Finnigan used that hesitation to clamp down hard on the wolfs metacarpals bones bringing them both hard into the dirt and pine needle litter. Finnigan was considerably smaller in size but was diving in to issue more bites, the wolf rolled then snapped its jaws on the side of the dog’s neck shaking. Blood and fur were in the wolf’s mouth as it spun, jaws snapping at the dog, ignoring the pain of the bite on its leg. The second bullet found its way into Jacks shoulder and a yip of surprise exited the toothy muzzle of the wolf. Jack swore, it was a survivable wound but one that would need time to heal. Finnegan harried the wolf darting in and out snapping and yipping at the bigger canid. Soon Finnegan was rewarded with another bite to the neck resulting to a large bare patch of fur and a tear that bled.

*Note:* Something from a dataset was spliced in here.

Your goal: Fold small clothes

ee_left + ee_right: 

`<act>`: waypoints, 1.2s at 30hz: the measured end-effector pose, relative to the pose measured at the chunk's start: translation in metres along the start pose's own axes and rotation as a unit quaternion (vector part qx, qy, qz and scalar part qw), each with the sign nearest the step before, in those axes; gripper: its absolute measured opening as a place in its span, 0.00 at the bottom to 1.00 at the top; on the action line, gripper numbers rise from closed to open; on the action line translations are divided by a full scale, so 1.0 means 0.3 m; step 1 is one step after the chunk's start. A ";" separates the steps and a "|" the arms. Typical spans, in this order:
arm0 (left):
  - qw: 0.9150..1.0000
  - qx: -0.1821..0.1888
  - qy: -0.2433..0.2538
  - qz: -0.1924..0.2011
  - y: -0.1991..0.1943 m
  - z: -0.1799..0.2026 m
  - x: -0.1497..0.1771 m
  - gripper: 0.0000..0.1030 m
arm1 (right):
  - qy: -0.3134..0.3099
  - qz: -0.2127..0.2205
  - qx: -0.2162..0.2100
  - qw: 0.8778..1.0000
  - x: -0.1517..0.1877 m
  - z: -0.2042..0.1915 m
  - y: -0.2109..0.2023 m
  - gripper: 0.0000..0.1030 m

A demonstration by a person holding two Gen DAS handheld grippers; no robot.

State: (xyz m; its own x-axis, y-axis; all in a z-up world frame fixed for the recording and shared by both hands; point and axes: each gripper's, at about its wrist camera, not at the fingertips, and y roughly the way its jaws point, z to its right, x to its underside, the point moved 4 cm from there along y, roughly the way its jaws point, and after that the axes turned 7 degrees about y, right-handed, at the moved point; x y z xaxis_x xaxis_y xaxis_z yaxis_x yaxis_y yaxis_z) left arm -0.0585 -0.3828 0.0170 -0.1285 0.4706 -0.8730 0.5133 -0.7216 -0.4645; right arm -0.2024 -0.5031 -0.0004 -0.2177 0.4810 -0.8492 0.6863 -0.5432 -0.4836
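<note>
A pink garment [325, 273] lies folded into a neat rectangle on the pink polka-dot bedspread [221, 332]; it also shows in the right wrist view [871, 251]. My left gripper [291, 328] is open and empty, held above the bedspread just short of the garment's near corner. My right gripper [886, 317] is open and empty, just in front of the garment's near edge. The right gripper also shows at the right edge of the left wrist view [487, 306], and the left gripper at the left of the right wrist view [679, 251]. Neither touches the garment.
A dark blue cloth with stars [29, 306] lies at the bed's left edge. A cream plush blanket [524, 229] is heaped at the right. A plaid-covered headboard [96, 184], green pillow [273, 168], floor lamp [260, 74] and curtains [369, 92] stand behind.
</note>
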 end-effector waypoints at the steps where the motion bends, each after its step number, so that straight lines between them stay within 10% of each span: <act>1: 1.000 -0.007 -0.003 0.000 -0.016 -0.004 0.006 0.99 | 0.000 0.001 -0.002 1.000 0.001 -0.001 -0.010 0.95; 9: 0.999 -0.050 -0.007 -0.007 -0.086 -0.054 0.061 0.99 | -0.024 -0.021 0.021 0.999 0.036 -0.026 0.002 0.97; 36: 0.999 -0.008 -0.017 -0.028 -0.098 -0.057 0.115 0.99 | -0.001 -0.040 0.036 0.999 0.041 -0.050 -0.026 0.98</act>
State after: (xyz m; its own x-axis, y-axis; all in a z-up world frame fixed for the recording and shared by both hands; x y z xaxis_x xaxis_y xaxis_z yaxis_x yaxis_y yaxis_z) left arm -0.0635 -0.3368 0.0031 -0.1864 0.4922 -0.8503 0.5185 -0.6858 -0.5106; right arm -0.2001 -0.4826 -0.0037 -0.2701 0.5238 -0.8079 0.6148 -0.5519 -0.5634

Piety groped for another bullet in her coat pocket and found none. Why hadn’t she loaded more into the riffle? She saw her dogs neck bleeding and heard his low growl as he paced with his hackles raised.
Jack took a risk, if this was any other night, he would have shifted back to his man form, but he was bleeding, and Piety had never see a werewolf’s transitional form. Last thing he needed was her to catch him in that vulnerable part of the change and shoot him or crack his head with a rock. Jack laid and assumed a submissive low head, his wolf full of black rage to submit to an almost wolf and human. Piety was shaking not expecting this, she tried to call Finnegan and her voice came out high and quivering. The dog for once obeyed. She backed away, resisting the urge to run. She thought she had read someplace that running just invited a predator to chase.
The wolf head low followed, slowly and limping. When she stopped the wolf would stop and lay down. Finnegan would struggle to run at the wolf and Piety had him by his collar pulling him back. “Stop being and asshole , Finnegan.” The wolf didn’t move still submissive.
Piety thought back to the insanity of the morning and meeting the officer who could turn his eyes and teeth to those of a wolf. She said “Are you that police officer…Riley? The werewolf.”
Jack nodded his massive head up and down for yes.
“Well shit, ummm sorry.” She said noting that her apology bordered on lame.